A federal judge in New York has granted a temporary restraining order and preliminary injunction to the Second Amendment Foundation and its partners in a challenge of a public housing authority gun ban in Cortland, N.Y. The case is known as Hunter v. Cortland Housing Authority.

U.S. District Judge Glenn T. Suddaby handed down the 29-page decision, which enjoins the defendants and their officers, agents, servants, employees and attorneys “from, taking any action to enforce, or otherwise require any person or entity to comply with the firearms ban as set forth in the ‘Tenant’s Obligations’” in the standard lease agreement pending final resolution of the case.

SAF is joined by three public housing residents, Elmer Irwin, Doug Merrin and Robert Hunter, the latter for whom them case is named. 

“This is not the first time SAF has litigated a public housing case,” noted SAF Executive Director Adam Kraut, “which have all been about the same thing, a Second Amendment violation. We have won cases in Illinois and Tennessee, and by now, it would seem that public housing authorities should have gotten the message that constitutional rights do not end at the front door. We will continue pursuing such cases as they come to our attention because people do not give up their rights simply because they live in subsidized housing.”
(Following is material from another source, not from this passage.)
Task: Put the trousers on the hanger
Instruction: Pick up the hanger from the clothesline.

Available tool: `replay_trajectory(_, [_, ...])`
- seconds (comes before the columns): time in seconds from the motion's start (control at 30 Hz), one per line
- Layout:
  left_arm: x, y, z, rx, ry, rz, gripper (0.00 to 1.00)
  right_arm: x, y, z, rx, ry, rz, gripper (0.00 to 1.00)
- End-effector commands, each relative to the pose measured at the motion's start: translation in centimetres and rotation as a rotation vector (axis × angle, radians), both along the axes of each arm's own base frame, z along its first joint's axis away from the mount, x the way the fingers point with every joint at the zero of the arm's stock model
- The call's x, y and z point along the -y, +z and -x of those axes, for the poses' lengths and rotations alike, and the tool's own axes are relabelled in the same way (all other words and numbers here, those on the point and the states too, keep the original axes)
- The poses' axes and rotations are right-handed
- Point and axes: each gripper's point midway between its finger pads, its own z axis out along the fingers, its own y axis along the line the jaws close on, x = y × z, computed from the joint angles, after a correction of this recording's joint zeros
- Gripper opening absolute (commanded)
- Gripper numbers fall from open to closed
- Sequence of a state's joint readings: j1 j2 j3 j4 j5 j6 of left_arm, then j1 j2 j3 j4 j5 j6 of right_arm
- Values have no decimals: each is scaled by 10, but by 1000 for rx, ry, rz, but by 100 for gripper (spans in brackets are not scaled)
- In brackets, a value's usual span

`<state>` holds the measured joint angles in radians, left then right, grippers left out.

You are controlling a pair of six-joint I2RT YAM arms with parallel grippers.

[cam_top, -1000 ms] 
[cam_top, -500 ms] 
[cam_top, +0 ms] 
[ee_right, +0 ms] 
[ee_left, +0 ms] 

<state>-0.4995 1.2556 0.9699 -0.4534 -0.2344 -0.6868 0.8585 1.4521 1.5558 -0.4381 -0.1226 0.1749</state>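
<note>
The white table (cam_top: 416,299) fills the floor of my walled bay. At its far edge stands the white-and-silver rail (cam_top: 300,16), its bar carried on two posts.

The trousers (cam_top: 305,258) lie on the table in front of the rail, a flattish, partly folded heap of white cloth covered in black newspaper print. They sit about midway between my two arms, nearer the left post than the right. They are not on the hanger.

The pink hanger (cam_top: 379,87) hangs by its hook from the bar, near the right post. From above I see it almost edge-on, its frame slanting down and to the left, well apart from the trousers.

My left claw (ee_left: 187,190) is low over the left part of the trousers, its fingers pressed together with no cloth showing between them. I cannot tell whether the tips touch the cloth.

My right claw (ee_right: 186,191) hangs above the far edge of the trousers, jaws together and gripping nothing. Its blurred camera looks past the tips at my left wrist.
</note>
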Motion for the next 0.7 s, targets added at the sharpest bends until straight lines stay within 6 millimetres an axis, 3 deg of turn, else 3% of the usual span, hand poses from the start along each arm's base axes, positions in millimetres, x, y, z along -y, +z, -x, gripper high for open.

“No public housing authority should be allowed to simply block tenants from exercising their right to keep and bear arms,” said SAF founder and Executive Vice President Alan M. Gottlieb. “The Bill of Rights is an all-or-nothing proposition, not a buffet from which a bureaucracy should be able to pick and choose which rights they find acceptable. We’re delighted with Judge Suddaby’s decision, which is a victory for constitutional rights everywhere.”